International Winter School: Comparative Studies in Adult Education and Lifelong Learning

    Comparative Group 7: Implementation of guidelines for the accreditation / recognition / validation of prior learning in transnational and national contexts

    informal, non-formal-and formal learning

    What are adults learning inside and outside the frameworks of educational provision? A simple answer (in EU member states) may be that that the outcomes of learning processes in all kinds of settings are knowledge, skills and competences. There are, however, no simple answers if the follow-up-questions are:

    1. How can the outcomes of adult learning outside the frameworks of educational provision be accredited / recognized / validated by countries and providers of education?
    2. What are transnational actors as the Council of Europe, the EU, the OECD, and the UNESCO doing in the field of accreditation / recognition / validation of prior adult learning in order to facilitate the formulation and the implementation of guidelines?
    3. What seems to be the barriers in all kinds of settings – when adults want individual learning outcomes accredited / recognized / validated?

    The point of departure for this Comparative Group will be the Lissabon Convention formulated by Council of Europe in 1997.

    Comparative research question

    How can adults earn credits for learning outcomes acquired outside the provision of education?

    Context of comparison

    The case study approach (as defined in a specific scientific publication about educational research) is the foundation for this Comparative Group. The contexts of comparison will be the guidelines formulated by specific countries and/or specific providers of education.

    Categories of comparison (selection for the transnational essay is based on participants research interests)

    The National Qualification Frameworks (the NQFs) in the countries in question will be the point of departure for the students writing a transnational essay. The levels 4, 5, 6 or 7 (in the NQFs in question) are supposed to be the settings for all case studies. The categories of comparison are knowledge, skills, and competences.

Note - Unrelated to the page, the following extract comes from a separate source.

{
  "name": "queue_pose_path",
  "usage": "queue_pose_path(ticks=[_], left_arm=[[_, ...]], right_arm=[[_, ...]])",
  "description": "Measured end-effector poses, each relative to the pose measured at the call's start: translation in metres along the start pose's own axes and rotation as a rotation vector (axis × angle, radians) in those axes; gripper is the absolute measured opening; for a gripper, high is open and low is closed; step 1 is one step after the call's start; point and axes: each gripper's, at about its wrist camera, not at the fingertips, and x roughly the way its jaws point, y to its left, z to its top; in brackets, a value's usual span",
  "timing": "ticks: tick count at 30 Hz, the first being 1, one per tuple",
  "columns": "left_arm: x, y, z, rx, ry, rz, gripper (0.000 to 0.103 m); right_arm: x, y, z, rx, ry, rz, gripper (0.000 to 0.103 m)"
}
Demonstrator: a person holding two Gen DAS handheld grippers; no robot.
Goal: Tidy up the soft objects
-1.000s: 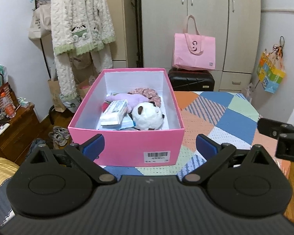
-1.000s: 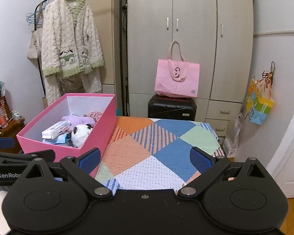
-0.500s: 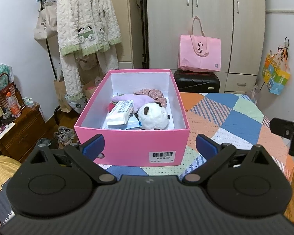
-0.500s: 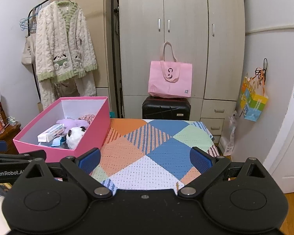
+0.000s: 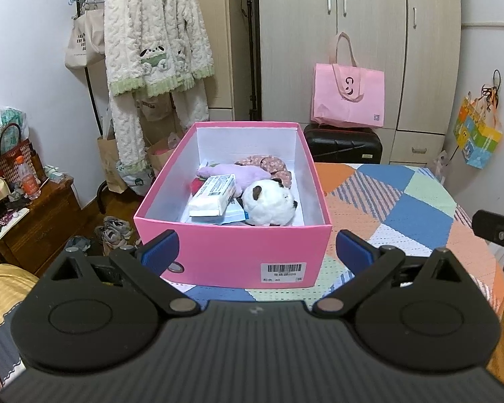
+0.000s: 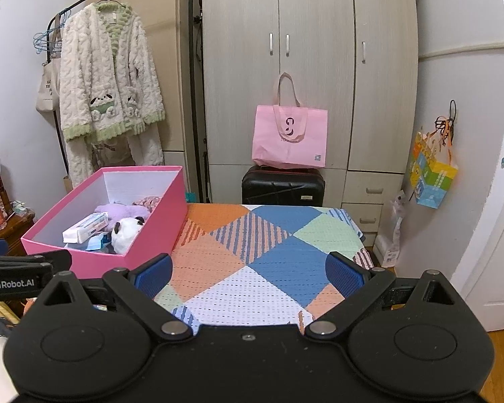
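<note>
A pink box (image 5: 225, 255) stands on the patchwork-covered table (image 5: 403, 208). It holds a white panda plush (image 5: 268, 203), a purple plush (image 5: 232, 172), a floral cloth (image 5: 268, 163) and a white tissue pack (image 5: 213, 194). My left gripper (image 5: 255, 252) is open and empty, just in front of the box's near wall. My right gripper (image 6: 248, 272) is open and empty above the table's near edge, to the right of the box (image 6: 158, 225). The plush (image 6: 126, 230) and the pack (image 6: 85, 226) also show there.
A black suitcase (image 6: 282, 184) with a pink tote bag (image 6: 289, 137) stands before the wardrobe behind the table. A fluffy robe (image 6: 107, 80) hangs on a rack at the left. A wooden side table (image 5: 27, 215) with clutter and shoes (image 5: 114, 231) are left of the box.
Both grippers have drawn back and risen a little from the table, so the box looks smaller and farther. Both stay open and empty.
</note>
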Motion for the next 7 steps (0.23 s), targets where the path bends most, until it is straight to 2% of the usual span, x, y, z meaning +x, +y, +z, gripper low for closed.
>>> queue_pose_path(ticks=[7], left_arm=[[-0.0017,-0.0012,-0.0009,0.016,-0.009,0.0,0.102]], right_arm=[[0.0021,-0.002,0.0007,0.006,0.004,0.002,0.1]])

    Andersson, P. et al. (2016) (eds.), Recognition of prior learning research from around the globe. London: Routledge.

    Colardyn, D. & J. Bjørnåvold (2004), Validation of Formal, Non-Formal and Informal Learning: policies and practices in EU member states. In: European Journal of Education. Vol. 39. No. 1.

    Singh, M. (2012), UNESCO Guidelines for the Recognition, Validation and Accreditation of the outcomes of Non-Formal and Informal Learning. Hamburg: UNESCO Institute for Lifelong Learning.


    Prof. Søren Ehlers, Aarhus Universitet, DENMARK

    Søren Ehlers earned his Dr. Paed. degree in History of Education (Royal Danish School of Education) His approach to studies of education policy is global. Dr. Ehlers took the lead in 2005 when a consortium of European universities (Institute of Education in London, University of Deusto in Bilbao and Danish University of Education) designed European Masters in Lifelong Learning: Policy and Management. Visiting Professor at University of Georgia, at Peking University and at Delhi University.


    Co-Moderation: Shalini Singh, International Institute of Adult & Lifelong Education, New Delhi, INDIA

    Shalini Singh is a Senior Research Fellow at International Institute ofAdult and lifelong Education, New Delhi, India and a Guest Researcher at the University of Aarhus, Denmark.